In the first two decades after 1947, writers grappled directly with the Partition and the nation’s birth pangs. The idea of freedom was everywhere, but so was grief. Saadat Hasan Manto’s Toba Tek Singh and Khol Do reminded readers that the new borders did not automatically deliver safety, dignity, or peace. Ismat Chughtai, in stories like Lihaaf, challenged the idea that “national progress” could be measured while women’s lives remained bound by silence.

South Asian Literature

In India, Khushwant Singh’s Train to Pakistan wove political upheaval with personal tragedy, showing how ordinary people bore the costs of history. Qurratulain Hyder’s Aag Ka Darya (River of Fire) traced the subcontinent’s history across centuries, but also interrogated whether the independence moment was the culmination of freedom or just another chapter in a long, uneven struggle for identity.

What’s striking in this first wave is how often the “freedom” of the nation is contrasted with the lack of freedom for individuals, particularly women and marginalised communities. While the colonial ruler was gone, patriarchy, caste hierarchy, and economic inequities remained intact.

Freedom on the page is rarely static. It is rewritten by every generation that dares to speak

The slow widening of the lens (1970s–1980s)

By the 1970s, literature began exploring lives outside the urban, middle-class nationalist narrative. Mahasweta Devi’s Hajar Churashir Ma looked at a mother confronting political violence, but it also examined the generational divide between those who fought for independence and those born into it. Her works on tribal and marginalised communities, like Draupadi, tore open the idea that post-independence India had delivered justice to all.

South Asian Literature

In Pakistan, Bapsi Sidhwa’s The Bride and Ice-Candy Man revisited Partition but with a sharper focus on women’s survival and agency. Amar Jaleel, in his Sindhi short stories, often questioned whether freedom for the Sindhi people meant anything beyond slogans.

In this period, the literary definition of freedom expanded.
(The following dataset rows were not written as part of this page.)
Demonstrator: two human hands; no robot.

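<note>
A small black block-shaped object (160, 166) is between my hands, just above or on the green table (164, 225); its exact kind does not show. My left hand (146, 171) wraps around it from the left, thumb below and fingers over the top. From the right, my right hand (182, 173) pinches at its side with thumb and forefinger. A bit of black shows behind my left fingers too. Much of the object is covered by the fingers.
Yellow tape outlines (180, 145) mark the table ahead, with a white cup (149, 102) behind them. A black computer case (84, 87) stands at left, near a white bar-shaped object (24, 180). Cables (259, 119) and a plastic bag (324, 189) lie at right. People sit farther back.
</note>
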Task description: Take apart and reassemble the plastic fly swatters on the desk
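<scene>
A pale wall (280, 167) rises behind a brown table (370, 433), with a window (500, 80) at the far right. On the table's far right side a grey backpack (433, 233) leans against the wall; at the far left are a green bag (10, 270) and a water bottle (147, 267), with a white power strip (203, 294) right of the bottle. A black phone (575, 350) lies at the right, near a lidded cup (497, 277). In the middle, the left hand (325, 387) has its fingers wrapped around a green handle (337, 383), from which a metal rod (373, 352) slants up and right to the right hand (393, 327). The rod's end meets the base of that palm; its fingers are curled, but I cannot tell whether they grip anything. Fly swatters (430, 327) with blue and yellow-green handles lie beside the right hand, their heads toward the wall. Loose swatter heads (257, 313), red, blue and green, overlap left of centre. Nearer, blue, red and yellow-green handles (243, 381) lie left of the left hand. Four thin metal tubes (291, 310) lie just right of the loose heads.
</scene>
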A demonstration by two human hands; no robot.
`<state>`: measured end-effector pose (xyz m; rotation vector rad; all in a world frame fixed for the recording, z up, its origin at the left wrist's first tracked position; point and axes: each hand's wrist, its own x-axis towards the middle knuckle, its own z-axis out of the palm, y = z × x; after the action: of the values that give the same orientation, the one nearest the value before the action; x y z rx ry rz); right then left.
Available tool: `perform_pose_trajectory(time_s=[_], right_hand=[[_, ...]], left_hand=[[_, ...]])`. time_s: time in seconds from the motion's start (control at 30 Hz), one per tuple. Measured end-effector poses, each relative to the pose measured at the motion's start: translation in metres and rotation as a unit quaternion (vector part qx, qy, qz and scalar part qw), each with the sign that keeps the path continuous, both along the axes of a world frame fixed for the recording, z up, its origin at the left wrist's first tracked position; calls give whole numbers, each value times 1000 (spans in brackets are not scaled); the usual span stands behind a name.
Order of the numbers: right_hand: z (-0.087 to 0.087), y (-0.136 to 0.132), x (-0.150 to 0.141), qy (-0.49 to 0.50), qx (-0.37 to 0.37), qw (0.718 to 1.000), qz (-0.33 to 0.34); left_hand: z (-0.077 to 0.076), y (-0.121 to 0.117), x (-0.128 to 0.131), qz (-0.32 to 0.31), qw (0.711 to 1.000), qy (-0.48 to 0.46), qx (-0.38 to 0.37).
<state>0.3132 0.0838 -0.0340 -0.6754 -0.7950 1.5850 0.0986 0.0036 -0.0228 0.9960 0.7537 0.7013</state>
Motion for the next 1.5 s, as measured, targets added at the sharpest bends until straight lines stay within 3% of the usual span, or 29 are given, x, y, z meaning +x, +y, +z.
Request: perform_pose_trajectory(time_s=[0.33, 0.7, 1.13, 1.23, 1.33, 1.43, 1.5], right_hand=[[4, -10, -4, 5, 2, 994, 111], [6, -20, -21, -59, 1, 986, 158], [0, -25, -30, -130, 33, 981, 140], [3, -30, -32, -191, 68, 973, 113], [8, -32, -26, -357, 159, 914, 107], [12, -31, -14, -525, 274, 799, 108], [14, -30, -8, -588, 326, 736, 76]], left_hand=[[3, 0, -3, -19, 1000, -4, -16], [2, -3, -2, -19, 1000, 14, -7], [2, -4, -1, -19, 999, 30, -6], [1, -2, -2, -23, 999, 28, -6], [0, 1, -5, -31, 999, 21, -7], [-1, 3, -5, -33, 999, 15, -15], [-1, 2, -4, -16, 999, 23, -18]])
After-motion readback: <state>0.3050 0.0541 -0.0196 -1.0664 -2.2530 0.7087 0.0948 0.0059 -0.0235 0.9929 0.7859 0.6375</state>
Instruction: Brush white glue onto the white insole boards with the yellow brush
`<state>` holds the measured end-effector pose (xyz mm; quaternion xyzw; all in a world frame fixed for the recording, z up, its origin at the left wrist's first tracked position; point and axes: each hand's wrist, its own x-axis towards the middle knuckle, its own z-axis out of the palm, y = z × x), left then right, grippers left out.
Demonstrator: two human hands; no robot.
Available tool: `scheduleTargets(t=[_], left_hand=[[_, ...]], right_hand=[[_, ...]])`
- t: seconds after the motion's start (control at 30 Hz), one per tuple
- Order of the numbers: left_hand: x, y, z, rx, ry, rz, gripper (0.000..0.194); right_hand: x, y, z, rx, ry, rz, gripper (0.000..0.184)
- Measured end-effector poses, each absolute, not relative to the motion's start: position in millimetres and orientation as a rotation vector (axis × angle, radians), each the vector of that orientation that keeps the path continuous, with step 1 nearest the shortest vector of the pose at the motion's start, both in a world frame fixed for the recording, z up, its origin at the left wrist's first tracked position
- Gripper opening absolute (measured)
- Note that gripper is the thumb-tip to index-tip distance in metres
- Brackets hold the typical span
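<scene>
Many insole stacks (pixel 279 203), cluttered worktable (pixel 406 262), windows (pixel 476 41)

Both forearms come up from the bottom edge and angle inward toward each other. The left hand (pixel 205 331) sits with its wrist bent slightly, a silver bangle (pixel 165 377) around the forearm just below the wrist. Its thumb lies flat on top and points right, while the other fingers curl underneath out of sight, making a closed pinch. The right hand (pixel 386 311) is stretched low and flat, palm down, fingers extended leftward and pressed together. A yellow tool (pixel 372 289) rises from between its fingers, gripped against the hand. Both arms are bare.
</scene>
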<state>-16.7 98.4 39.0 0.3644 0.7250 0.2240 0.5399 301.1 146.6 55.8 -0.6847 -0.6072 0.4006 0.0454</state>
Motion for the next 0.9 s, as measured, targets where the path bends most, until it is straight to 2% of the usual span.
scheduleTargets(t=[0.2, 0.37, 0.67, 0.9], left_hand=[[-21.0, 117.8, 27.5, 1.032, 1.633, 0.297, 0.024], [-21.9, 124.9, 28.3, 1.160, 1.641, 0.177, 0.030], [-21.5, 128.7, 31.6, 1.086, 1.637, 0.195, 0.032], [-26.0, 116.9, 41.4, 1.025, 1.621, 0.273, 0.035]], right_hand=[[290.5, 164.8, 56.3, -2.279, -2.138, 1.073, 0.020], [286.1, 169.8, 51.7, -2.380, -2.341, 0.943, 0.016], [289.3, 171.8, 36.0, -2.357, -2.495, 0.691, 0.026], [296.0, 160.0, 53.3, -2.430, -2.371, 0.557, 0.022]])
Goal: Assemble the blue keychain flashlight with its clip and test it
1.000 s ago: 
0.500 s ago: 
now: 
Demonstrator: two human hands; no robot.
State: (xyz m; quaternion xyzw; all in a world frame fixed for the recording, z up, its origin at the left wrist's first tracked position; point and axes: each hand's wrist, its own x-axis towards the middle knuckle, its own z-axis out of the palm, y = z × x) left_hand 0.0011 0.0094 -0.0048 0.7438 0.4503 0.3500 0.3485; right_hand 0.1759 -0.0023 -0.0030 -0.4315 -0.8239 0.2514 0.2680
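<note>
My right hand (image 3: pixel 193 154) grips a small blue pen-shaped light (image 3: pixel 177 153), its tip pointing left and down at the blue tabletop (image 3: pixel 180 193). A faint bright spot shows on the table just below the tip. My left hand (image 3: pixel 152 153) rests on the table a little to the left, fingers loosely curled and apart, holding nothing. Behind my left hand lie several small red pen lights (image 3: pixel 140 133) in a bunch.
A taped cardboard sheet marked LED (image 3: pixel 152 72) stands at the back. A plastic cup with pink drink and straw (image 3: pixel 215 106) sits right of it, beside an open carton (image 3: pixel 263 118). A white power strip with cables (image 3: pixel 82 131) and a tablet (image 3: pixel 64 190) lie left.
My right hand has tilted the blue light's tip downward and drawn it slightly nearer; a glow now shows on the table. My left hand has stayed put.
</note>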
It was no longer just a political or geographic fact, but a lived condition that could vary drastically depending on gender, caste, religion, or class.

The rise of personal freedoms in literature (1990s–2000s)

Independence

Economic liberalisation in India, and shifts in global South Asian diasporic writing, brought new subjects into fiction. Writers like Arundhati Roy (The God of Small Things) tied personal liberation to resistance against oppressive social structures. The character of Ammu is unforgettable precisely because her constraints are intimate, domestic, and invisible in political speeches, yet breaking them feels as radical as any act of civil disobedience.

In Pakistan, Kamila Shamsie’s early works like Salt and Saffron began placing women in roles beyond the moral conscience of the family; they were historians, travellers, intellectuals — narrators of their own freedom. Monica Ali’s Brick Lane explored the migrant experience, showing that post-independence freedom could be complicated by new forms of economic and cultural dependence.

“To read across decades of South Asian writing is to witness freedom shifting shape before your eyes.

This era also saw the rise of Dalit autobiographies like Om Prakash Valmiki’s Joothan and Bama’s Karukku, where freedom meant not only political voice but the dismantling of centuries-old caste oppression. These works shifted the frame from the capital cities and political rallies to the villages, the kitchens, the factories — the spaces where real freedoms were won or lost every day.

The contemporary landscape: Freedom as multiplicity (2010s–present)

Today’s South Asian literature offers a rich, if uneven, map of freedoms.

  • For women: Meena Kandasamy’s When I Hit You treats survival from domestic abuse as an act of political resistance. Annie Zaidi’s Prelude to a Riot gives women interiority beyond the roles imposed by communal politics. And Andaleeb Wajid’s YA novels centre Muslim teenage girls who are witty, flawed, ambitious — a far cry from the ornamental heroines of earlier decades.
  • For queer communities: Samra Habib’s memoir We Have Always Been Here turns self-definition into a form of liberation. Saad Z. Hossain’s speculative fiction (Djinn City) disrupts gender roles and allows women characters to inhabit spaces of power and danger.
  • For marginalised castes: Yashica Dutt’s Coming Out as Dalit blends memoir with social critique, showing how claiming caste identity openly can be a deeply freeing act — but also a dangerous one.
  • For the working class: Perumal Murugan’s Poonachi embeds questions of freedom and oppression in the deceptively simple story of a goat, using allegory to comment on human hierarchies.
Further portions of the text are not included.